I decided after using Waldorf on my Eee pc since just after it’s release that it was stable enough to warrant being installed on my main laptop so last night I made sure to back everything up to 1 of my 2 external drives and today I did the installation.
My first impressions were as with any Crunchbang release very good. The installer always seems to run faster than other installations that I’ve done and it doesn’t ask the user any difficult questions. When it came time to partition my hard drive I opted for guided partitioning with a separate /home directory and I chose LVM (logical volume management). I accepted the defaults of 10G for / (root) 8G for /swap and the remainder of the space for /home. I was surprised at the amount of swap the installer decided on as this laptop has 4G of ram installed and the general consensus at the moment is you could probably do without swap if the machine is only going to be used for general web surfing and sending email. Considering I have a 500G internal drive I decided to leave it as it was.
After finishing the install I rebooted and the post install “cb-welcome” script ran. This is a great idea as it allows you to update the system and install other packages you may want and support for things like printing.

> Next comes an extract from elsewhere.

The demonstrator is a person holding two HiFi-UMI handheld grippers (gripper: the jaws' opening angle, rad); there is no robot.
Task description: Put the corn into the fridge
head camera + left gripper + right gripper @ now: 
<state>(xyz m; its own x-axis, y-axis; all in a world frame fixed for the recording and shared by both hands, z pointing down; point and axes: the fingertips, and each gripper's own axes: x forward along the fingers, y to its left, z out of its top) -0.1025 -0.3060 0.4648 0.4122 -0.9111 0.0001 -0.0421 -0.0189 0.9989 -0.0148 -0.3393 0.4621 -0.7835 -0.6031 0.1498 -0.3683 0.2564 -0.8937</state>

If you want an indication of just how lightweight Crunchbang is once everything was done I looked at the ram usage as displayed in the Conky script running by default on the desktop and it showed current ram usage as a tiny 149 megabytes. That’s right a fully featured operating system that can do anything you could ask of it and it’s barely ticking over on the ram gauge leaving more for the things you want to do which is as it should be if you ask me.
This is just a quick review of my first impressions of Crunchbang Waldorf once I’ve tweaked the hell out of it and used it for a couple of weeks I’ll write another more in-depth review.